#### TASK BRIEF:
Please find all lines in the data that hold the string "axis" and copy them.

· · · · · · ·

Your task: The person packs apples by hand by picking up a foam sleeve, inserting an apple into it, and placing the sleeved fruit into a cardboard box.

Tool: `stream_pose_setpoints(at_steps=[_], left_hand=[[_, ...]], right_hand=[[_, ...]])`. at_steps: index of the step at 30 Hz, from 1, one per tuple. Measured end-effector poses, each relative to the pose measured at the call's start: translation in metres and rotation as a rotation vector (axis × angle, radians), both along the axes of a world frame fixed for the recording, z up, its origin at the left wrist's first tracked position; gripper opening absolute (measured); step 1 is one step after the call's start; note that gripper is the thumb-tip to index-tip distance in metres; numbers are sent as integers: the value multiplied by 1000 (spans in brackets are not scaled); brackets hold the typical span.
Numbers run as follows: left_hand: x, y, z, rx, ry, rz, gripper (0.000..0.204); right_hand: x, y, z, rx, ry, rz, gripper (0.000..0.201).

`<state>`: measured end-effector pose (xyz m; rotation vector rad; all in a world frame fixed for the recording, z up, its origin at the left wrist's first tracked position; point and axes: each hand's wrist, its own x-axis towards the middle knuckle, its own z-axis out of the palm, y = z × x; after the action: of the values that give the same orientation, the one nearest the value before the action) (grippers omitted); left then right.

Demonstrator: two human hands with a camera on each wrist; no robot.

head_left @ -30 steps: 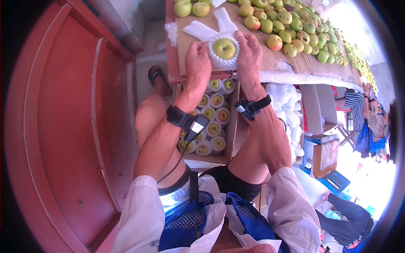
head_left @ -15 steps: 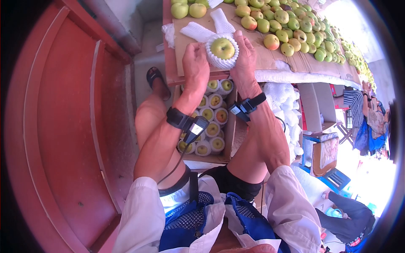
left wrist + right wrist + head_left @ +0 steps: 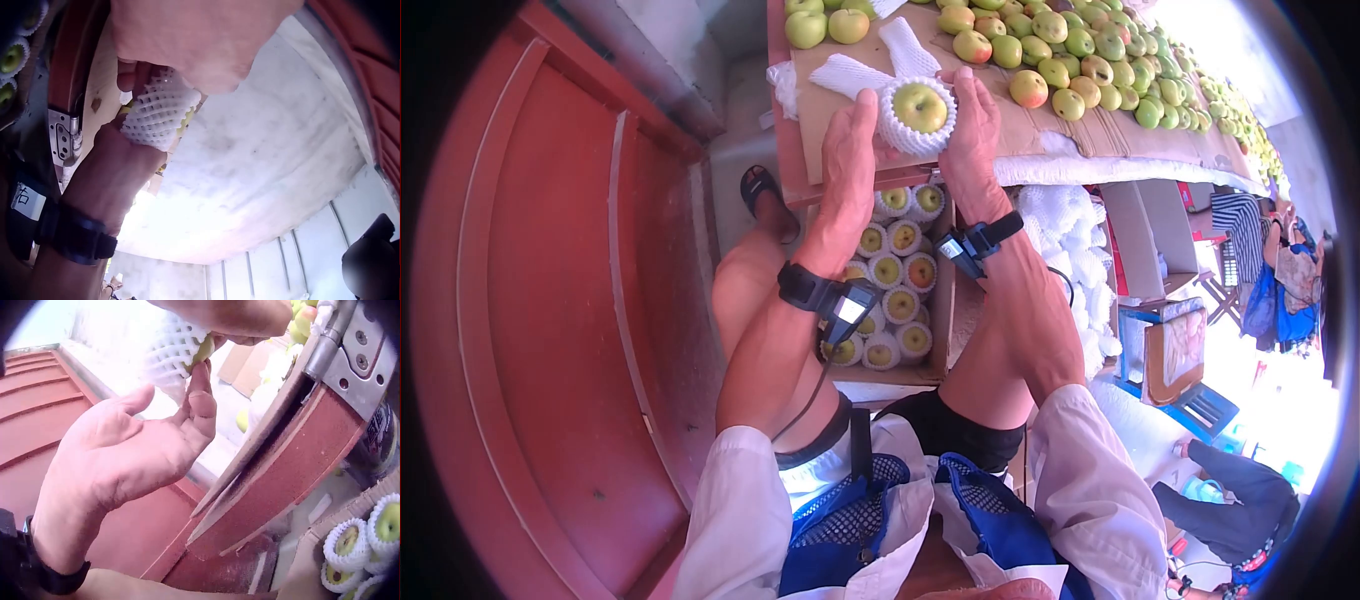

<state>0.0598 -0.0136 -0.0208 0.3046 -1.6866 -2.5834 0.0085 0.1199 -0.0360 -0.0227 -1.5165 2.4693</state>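
In the head view, a green apple (image 3: 920,106) in a white foam net (image 3: 916,143) is held up at the table's front edge, stem end facing up. My right hand (image 3: 972,140) grips it from the right, fingers behind the net. On the other side my left hand (image 3: 850,158) has its thumb raised off the apple. The right wrist view shows the left palm (image 3: 137,447) opened out, with fingertips touching the underside of the fruit. Two empty foam nets (image 3: 852,75) lie flat on the cardboard just beyond.
Many loose apples (image 3: 1090,70) cover the cardboard-topped table (image 3: 1030,140). Below, between the knees, a carton (image 3: 942,335) holds netted apples. White foam nets (image 3: 1065,250) are heaped to its right. A red door (image 3: 560,300) stands at left; a blue stool (image 3: 1190,405) is at right.
My left thumb has come away from the apple and the left fingers have loosened. The right hand keeps its grip. The whole head view has shifted slightly, moving the table leftward.
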Motion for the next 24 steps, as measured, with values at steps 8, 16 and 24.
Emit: stream_pose_setpoints(at_steps=[8, 16, 24], left_hand=[[8, 3, 12, 8, 65, -83, 46], [5, 2, 11, 261, 60, -244, 43], [7, -10, 5, 270, -64, -388, 52]], right_hand=[[2, 1, 2, -22, -3, 17, 36], [0, 4, 2, 30, -14, -103, 29], [9, 11, 7, 51, -12, -87, 28]])
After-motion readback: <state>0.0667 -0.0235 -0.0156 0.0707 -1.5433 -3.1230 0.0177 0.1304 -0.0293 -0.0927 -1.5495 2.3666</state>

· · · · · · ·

#### ANSWER TO THIS PROBLEM:
Tool: `stream_pose_setpoints(at_steps=[_], left_hand=[[_, ...]], right_hand=[[_, ...]])`. at_steps: index of the step at 30 Hz, from 1, one per tuple. Measured end-effector poses, each relative to the pose measured at the call's start: translation in metres and rotation as a rotation vector (axis × angle, radians), both along the axes of a world frame fixed for the recording, z up, its origin at the left wrist's first tracked position; gripper opening absolute (measured); step 1 is one step after the call's start; note that gripper is the thumb-tip to index-tip distance in metres; numbers are sent as integers: the value multiplied by 1000 (spans in brackets are not scaled); brackets hold the typical span.
`<state>`: measured end-effector pose (xyz m; rotation vector rad; all in a world frame fixed for the recording, z up, its origin at the left wrist's first tracked position; point and axes: each hand's wrist, its own x-axis towards the middle knuckle, its own z-axis out of the palm, y = z × x; after the action: of the values that give the same orientation, the one nearest the value before the action) (grippers omitted); left then right.

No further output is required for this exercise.